Off the field, you’d hear whispers. Namath spotted at the Chateau Marmont, Namath drinking martinis at the Polo Lounge, and Namath laughing loudly with Ava Gardner at Sinatra’s party in Palm Springs. The same old Joe, still playing the role of the charismatic rogue, but there was something forced about it now. He didn’t belong here, not in this city, not in this moment. He wasn’t here to play football—he was here to be a memory, a remnant of something glamorous and exciting, trotted out in a city that thrives on its ability to repackage nostalgia as the next big thing.

Four games. That’s all it was. Four games in the horns, and then Namath was gone—off the roster, off the field, off the VIP list. But those games remain, suspended in the strange purgatory of memory and a reminder that every legend, no matter how bright, eventually burns out. Namath’s shadow still lingers in LA in the way that it keeps telling stories long after the warriors between the lines have exited the stage, been wiped off the marquee, and dissipated out of our collected dustbin of memories.

They Call Him Flipper

The Superdome buzzed with this faint, disoriented energy, like a crowded nightclub past midnight—November 26, 1989. Rams versus Saints. I wasn’t there, of course. I caught the game on TV, sitting in a living room with pastel couches, a glass coffee table, and a massive Zenith console screen flickering through the haze of Marlboro smoke. A virgin. A nerd. A dweeb. 14 years old.

Willie “Flipper”Anderson’s night wasn’t just good—it was the kind of good that makes you suspect divine intervention. Playing for the Los Angeles Rams, Anderson racked up an astonishing 336 receiving yards in a single game against the New Orleans Saints, a record that remains untouched. Three hundred and thirty-six yards!

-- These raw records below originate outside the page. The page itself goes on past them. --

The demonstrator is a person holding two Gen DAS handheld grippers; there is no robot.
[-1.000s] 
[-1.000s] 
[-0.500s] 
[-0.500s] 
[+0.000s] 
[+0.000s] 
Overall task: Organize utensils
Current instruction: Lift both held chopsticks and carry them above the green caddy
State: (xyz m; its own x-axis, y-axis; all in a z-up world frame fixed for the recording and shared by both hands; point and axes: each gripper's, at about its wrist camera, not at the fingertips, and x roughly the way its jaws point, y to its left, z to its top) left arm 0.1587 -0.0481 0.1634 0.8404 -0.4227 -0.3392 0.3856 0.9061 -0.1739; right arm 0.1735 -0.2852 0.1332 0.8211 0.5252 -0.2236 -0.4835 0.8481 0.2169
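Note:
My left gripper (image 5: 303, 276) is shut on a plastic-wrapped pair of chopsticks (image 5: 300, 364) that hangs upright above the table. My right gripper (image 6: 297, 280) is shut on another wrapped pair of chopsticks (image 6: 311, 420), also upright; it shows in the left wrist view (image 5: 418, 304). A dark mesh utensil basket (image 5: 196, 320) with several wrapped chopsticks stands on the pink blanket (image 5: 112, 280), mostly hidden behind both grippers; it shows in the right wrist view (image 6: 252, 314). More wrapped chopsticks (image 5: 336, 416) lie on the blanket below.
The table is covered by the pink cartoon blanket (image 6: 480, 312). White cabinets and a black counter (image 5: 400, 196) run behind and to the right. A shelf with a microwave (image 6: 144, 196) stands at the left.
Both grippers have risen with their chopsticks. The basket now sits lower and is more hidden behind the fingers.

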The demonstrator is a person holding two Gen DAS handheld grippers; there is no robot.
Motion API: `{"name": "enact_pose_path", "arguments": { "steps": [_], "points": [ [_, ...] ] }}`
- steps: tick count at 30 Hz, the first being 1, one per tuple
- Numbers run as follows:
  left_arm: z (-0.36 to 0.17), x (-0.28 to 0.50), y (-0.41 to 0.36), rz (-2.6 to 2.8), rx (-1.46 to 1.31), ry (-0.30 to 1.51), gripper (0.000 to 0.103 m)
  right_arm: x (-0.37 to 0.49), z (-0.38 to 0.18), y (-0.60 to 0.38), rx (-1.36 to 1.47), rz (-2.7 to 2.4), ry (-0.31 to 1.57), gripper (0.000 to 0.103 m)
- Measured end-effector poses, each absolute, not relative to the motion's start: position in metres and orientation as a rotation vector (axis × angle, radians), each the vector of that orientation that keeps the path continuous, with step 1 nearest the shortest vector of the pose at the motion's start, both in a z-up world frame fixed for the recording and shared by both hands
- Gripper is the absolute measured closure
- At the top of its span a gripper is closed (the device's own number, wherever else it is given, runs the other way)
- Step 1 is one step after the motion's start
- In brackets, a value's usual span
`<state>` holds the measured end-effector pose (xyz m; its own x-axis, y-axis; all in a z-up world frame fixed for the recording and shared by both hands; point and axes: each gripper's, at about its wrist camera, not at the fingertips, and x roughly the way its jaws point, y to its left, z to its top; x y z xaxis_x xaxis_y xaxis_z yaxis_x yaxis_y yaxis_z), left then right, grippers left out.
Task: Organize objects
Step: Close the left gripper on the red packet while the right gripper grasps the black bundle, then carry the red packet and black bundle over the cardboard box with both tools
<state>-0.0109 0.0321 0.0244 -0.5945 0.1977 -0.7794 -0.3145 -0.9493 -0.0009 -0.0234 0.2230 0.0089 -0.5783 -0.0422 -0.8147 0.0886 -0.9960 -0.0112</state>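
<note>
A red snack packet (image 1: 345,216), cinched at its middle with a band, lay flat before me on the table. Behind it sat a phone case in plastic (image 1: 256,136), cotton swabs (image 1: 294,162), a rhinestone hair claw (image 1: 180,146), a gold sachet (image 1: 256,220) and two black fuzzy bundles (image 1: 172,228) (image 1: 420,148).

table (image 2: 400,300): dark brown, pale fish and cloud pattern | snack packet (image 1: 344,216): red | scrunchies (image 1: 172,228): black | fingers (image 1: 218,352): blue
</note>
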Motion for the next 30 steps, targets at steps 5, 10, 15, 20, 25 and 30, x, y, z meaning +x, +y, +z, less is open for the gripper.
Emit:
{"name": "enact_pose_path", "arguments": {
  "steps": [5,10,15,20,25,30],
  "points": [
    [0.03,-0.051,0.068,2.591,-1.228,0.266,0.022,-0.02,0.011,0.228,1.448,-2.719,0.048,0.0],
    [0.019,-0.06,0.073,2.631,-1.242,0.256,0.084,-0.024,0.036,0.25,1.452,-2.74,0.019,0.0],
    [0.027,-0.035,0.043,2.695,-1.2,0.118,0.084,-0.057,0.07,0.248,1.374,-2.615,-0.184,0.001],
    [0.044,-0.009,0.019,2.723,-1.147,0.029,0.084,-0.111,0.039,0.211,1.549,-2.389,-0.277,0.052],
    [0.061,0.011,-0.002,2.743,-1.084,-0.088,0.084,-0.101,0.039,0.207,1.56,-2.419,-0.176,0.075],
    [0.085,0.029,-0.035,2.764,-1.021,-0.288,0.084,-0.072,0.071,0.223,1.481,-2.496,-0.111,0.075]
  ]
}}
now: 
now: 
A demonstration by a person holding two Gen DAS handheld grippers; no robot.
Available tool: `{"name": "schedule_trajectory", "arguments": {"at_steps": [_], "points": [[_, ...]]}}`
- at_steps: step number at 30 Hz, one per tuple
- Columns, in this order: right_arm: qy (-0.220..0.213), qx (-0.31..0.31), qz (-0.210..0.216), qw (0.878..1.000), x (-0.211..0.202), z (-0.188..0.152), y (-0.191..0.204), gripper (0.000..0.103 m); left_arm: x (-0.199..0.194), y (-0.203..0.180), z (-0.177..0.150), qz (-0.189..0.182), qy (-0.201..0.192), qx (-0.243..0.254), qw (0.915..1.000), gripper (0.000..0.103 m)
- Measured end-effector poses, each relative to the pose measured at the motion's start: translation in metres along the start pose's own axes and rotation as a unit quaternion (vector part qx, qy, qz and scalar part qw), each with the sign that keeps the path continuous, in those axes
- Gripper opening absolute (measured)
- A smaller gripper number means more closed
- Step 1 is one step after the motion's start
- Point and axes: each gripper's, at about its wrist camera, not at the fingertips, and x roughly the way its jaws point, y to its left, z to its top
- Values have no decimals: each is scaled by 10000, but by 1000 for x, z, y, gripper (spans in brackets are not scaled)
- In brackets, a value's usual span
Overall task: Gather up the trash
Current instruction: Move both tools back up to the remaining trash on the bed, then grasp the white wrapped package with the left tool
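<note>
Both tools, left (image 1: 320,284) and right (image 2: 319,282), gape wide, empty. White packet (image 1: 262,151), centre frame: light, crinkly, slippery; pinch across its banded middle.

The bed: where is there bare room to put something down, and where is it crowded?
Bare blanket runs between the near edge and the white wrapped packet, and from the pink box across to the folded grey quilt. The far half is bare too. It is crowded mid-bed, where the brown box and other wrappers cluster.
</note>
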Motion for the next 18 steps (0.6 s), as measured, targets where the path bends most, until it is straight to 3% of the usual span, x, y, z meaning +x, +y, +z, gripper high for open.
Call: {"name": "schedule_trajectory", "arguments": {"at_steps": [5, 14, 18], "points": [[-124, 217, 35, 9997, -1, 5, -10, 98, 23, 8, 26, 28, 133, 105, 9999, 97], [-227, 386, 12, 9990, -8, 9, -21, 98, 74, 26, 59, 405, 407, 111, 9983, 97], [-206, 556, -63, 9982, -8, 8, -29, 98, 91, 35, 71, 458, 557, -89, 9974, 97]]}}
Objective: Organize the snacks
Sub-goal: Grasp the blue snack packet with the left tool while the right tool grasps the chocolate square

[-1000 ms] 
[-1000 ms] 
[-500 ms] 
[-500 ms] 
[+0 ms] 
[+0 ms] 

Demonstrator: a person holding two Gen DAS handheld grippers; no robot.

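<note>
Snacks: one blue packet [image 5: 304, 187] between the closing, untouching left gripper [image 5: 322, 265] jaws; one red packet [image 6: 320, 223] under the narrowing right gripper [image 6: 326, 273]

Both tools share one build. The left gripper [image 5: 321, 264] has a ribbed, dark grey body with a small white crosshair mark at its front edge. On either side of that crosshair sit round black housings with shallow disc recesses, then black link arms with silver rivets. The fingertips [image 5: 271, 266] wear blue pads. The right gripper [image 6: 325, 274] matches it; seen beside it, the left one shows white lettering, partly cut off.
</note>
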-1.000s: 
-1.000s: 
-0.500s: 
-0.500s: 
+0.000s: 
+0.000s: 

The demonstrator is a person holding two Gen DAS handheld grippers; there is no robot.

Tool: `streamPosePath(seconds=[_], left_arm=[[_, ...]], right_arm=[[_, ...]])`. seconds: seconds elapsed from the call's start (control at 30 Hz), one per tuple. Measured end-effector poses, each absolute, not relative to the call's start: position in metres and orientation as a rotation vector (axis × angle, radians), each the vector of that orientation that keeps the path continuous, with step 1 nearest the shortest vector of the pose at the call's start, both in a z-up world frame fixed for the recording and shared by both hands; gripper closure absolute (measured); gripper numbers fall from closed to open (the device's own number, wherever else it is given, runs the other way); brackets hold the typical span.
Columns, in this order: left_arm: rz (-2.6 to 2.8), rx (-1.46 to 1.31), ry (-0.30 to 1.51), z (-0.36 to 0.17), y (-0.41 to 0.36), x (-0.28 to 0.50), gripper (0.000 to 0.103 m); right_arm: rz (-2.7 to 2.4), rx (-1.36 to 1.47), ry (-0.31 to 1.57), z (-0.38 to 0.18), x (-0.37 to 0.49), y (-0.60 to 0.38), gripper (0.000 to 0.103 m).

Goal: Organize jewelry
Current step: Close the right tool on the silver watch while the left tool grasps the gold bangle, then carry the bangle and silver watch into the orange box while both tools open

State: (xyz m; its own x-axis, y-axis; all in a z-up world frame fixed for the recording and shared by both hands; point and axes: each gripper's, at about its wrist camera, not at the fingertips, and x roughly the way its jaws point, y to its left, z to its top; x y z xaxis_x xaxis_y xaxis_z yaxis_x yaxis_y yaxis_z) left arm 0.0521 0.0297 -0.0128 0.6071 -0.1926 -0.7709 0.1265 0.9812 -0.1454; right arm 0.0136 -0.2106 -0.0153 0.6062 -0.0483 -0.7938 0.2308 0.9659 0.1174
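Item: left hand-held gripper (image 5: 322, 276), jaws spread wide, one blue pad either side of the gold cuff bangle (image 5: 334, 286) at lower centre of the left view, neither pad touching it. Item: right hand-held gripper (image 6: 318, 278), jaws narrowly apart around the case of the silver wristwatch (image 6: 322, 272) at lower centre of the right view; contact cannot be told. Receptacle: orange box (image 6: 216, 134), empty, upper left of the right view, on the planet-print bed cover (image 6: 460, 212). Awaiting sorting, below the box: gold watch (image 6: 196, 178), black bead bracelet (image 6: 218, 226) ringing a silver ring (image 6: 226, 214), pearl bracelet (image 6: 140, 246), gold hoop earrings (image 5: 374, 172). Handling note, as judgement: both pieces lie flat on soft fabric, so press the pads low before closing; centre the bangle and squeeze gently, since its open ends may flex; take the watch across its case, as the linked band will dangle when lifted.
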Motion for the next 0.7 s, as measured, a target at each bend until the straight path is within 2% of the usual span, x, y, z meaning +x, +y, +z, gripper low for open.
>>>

Flipper looked unremarkable at first. Skinny frame. Quiet. No chain swinging, no trash talk, none of that Deion Sanders “look at me” stuff that ESPN loved to replay back then. He just ran his routes, caught a ball, and ran some more. And then he did it again. And again. And again.

“I wasn’t slated to start that game until Henry Ellard got hurt that Friday. I was just thrown into the game, and that happened. But I felt pretty good that day,” Anderson said. “Everything that was going up, I was catching. Our quarterback, Jim Everett, was spot on. All the balls were right there. It was just one of those nights where everything was just clicking.

By halftime, it was like everyone on the Saints’ defense had simultaneously lost their balance. Watching them try to stop Flipper was like watching drunks stumble around on Bourbon Street after Mardi Gras. Defensive backs were diving for air. Linebackers tried to close gaps that weren’t even there. It wasn’t just that Flipper was faster—it was like he was on some invisible wavelength, like he knew what was going to happen three seconds before anyone else did.

After the game, Anderson handled his achievement with the humility of a man who’d just finished mowing his lawn. “I was just trying to do my job,” he said, as though his job description read: Break the fabric of reality through unparalleled athleticism. It was a masterclass in understatement.

I think about Flipper sometimes. About what it means to hold a piece of history that no one else can touch. Does it boost him when he’s having a rough day? Does he even care?

“I’m glad it happened, he said. “That’s one of the things that’s kept me kind of relevant throughout my retirement. It’s a pretty important record. And given the way that they play football today, there’s a lot of passing going on, and for that record to still be standing, I’m pretty proud of it.”

More Horns in the Mailbox

Can anyone name the book?

I had a pretty cool mail day today, receiving a card back from former Rams Defensive Back Rod Perry. (imagine an idiot scurrying back from the mailbox, drenched, in a sheet of rain. Yep, that would be me. I also received a book from my ex-girlfriend: a gorgeous, spoiled rotten, pill-popping hypochondriac)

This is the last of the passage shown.